» Instructions for the task: Using the material that follows, output exactly the lines from the one containing "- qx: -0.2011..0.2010" through the one containing "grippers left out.", with both ends kept.

*** Opening of Given information ***

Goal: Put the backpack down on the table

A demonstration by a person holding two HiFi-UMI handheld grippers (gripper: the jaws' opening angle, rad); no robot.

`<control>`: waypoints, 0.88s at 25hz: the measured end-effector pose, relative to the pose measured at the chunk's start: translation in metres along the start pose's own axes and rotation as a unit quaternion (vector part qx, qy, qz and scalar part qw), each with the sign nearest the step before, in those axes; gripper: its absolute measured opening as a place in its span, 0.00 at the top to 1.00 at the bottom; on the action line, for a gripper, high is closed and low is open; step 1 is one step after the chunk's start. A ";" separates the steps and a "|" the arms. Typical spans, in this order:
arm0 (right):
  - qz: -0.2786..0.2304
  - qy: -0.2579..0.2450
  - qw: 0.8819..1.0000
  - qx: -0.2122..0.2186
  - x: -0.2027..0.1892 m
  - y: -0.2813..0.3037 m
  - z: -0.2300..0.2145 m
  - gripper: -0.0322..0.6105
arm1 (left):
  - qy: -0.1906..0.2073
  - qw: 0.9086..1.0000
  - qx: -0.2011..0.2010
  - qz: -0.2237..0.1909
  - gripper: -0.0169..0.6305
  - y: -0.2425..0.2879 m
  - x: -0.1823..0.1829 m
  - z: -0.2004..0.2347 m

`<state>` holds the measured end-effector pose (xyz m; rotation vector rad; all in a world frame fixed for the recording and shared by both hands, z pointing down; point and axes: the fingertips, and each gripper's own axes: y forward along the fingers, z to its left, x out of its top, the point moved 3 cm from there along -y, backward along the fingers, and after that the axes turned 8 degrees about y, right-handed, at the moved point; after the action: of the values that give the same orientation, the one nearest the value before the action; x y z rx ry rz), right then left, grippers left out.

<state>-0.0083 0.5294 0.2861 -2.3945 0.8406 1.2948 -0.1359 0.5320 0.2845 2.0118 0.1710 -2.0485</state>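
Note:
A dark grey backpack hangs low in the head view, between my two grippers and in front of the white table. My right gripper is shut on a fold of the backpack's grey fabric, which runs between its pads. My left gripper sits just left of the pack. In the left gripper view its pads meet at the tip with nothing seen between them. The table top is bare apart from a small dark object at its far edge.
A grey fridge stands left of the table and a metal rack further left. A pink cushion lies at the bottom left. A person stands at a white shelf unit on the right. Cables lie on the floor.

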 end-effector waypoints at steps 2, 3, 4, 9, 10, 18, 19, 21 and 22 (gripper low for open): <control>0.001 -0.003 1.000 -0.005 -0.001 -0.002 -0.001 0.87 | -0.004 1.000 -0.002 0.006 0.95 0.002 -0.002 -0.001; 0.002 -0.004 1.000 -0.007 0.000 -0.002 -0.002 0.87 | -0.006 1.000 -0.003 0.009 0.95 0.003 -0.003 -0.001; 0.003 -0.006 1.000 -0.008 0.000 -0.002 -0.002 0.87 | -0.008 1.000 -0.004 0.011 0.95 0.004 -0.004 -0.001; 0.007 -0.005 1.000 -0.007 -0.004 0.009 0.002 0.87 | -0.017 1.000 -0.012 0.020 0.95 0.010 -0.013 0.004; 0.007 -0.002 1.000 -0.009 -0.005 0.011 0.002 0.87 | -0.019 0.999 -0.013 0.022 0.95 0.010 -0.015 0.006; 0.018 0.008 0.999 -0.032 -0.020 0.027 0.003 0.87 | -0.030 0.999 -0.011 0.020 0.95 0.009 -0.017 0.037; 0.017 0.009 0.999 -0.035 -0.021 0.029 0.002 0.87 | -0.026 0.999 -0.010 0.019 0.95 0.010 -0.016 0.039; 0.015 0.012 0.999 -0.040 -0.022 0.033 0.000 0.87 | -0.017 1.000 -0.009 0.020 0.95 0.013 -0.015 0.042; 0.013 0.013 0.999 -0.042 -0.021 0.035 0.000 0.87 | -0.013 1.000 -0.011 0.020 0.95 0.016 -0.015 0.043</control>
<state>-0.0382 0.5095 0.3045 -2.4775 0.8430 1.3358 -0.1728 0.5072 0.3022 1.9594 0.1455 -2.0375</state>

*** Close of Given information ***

» Finished task:
  - qx: -0.2011..0.2010
  - qz: -0.2237..0.1909
  - gripper: -0.0169..0.6305
  - y: -0.2425..0.2879 m
  - x: -0.1823..0.1829 m
  - z: -0.2004..0.2347 m

`<state>` holds the measured end-effector pose (xyz m; rotation vector rad; all in a world frame fixed for the recording and shared by both hands, z pointing down; point and axes: the fingertips, and each gripper's own axes: y forward along the fingers, z to its left, x out of its top, the point moved 3 cm from there along -y, backward along the fingers, and after that the axes turned 8 degrees about y, right-handed, at the moved point; after the action: of the values that give the same orientation, the one nearest the value before the action; x y z rx ry rz), right then left, grippers left out.

No more work remains in this exercise.